Master of Arts in History - Comprehensive (MA)


Jason Frawley


Flying Tigers, Black Sheep, Claire L. Chennault, Gregory Boyington, World War II, Aviation


History | Military History


This project seeks to explore the relationship between Claire Lee Chennault and Gregory “Pappy” Boyington and their respective units. By carefully studying Claire Chennault and Gregory Boyington and the strategies they implemented within their units for missions one can better understand what made their units so successful. By extension, this project also seeks to understand how popular culture has continued to bring their stories to the forefront for a new generation and the influence it has in expanding the legends.
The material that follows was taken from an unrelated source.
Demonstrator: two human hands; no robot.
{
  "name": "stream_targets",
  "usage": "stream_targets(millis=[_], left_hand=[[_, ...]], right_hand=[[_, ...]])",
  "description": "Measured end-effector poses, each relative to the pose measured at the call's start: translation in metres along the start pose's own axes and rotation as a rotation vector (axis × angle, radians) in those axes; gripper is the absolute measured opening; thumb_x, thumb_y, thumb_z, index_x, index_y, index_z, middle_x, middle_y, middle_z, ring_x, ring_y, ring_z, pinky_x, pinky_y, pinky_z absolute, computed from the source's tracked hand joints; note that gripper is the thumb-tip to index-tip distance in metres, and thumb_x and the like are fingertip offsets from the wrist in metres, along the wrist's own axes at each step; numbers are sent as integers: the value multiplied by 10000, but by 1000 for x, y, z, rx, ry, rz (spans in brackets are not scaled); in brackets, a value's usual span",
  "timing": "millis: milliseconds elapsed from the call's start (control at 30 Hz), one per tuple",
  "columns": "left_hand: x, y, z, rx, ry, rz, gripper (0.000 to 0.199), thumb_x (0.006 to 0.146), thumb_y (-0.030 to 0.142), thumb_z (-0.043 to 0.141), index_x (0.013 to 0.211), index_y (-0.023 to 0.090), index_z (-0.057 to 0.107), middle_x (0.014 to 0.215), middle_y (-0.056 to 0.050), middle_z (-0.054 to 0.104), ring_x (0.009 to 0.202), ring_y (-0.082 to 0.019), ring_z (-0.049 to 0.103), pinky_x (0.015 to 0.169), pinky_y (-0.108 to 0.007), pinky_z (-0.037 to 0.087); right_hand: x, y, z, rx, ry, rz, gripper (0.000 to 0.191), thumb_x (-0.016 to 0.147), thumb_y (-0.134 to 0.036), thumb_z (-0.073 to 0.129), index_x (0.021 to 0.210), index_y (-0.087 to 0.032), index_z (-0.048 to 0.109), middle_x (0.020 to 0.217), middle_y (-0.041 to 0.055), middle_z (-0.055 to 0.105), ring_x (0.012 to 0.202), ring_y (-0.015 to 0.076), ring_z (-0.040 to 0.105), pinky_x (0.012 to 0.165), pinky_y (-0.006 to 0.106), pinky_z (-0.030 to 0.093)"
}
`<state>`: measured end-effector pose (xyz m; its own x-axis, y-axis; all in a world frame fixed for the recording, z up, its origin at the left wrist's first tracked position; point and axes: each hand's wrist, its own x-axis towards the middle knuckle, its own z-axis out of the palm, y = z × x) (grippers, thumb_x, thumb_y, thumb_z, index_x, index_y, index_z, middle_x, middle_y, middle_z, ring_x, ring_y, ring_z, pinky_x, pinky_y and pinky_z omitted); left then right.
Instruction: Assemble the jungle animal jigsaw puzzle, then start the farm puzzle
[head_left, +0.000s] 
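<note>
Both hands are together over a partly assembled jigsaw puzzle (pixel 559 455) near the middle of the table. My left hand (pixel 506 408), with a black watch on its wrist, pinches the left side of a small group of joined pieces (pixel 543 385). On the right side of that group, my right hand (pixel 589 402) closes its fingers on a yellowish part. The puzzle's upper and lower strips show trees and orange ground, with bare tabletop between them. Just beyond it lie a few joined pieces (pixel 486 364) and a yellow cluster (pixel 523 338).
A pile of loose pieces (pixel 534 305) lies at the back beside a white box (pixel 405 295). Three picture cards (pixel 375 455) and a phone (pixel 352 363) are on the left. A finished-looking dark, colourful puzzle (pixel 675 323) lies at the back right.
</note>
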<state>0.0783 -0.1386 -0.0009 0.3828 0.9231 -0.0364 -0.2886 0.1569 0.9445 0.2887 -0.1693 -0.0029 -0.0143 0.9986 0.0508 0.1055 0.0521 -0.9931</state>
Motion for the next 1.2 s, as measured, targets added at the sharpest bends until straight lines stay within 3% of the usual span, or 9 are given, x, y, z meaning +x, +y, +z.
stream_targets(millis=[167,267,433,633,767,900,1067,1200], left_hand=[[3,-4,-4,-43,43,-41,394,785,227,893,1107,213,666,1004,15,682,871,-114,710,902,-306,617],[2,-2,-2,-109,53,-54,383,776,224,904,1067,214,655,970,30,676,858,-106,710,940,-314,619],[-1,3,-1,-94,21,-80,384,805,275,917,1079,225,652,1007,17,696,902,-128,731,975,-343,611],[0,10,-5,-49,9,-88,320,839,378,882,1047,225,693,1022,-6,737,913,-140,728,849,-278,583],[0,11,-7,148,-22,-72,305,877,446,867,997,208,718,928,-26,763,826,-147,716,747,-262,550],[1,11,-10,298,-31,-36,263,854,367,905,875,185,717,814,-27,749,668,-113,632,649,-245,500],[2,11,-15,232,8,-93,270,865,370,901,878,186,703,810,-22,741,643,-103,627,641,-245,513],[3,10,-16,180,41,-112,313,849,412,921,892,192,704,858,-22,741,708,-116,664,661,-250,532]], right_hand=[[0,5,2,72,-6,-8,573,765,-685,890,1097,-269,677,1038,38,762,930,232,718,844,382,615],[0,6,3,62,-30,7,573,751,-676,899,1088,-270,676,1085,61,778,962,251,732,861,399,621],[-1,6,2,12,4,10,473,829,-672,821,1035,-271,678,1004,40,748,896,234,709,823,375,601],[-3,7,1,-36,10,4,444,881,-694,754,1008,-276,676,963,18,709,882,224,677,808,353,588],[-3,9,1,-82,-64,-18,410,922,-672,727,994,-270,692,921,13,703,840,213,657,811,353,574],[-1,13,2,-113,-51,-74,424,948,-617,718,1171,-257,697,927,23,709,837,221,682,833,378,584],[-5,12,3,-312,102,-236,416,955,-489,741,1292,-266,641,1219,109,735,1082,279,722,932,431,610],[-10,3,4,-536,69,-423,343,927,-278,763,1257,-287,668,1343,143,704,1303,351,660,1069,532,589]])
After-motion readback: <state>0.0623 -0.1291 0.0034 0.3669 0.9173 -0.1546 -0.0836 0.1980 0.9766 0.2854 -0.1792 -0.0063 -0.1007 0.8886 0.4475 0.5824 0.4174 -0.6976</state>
By examining personality traits, leadership skills, and the command policies of the commanders outside of missions, it is hopeful that serious consideration will demonstrate what made these units inspiring for generations. Chennault and his American Volunteer Group (AVG) Flying Tigers entered the war against Japan long before Pearl Harbor but were the morale booster that Americans needed when December 7, 1941, occurred. Gregory Boyington and his Black Sheep squadron carried out what some might consider the improbable with just twenty-six pilots and fifteen planes. They achieved ninety-four confirmed enemy kills plus equal probable kills along with land-based destruction. In World War II, the leadership and dedication of Claire Lee Chennault and Gregory Boyington propelled their units into the history books as two of the most significant aviation units of the War in the Pacific.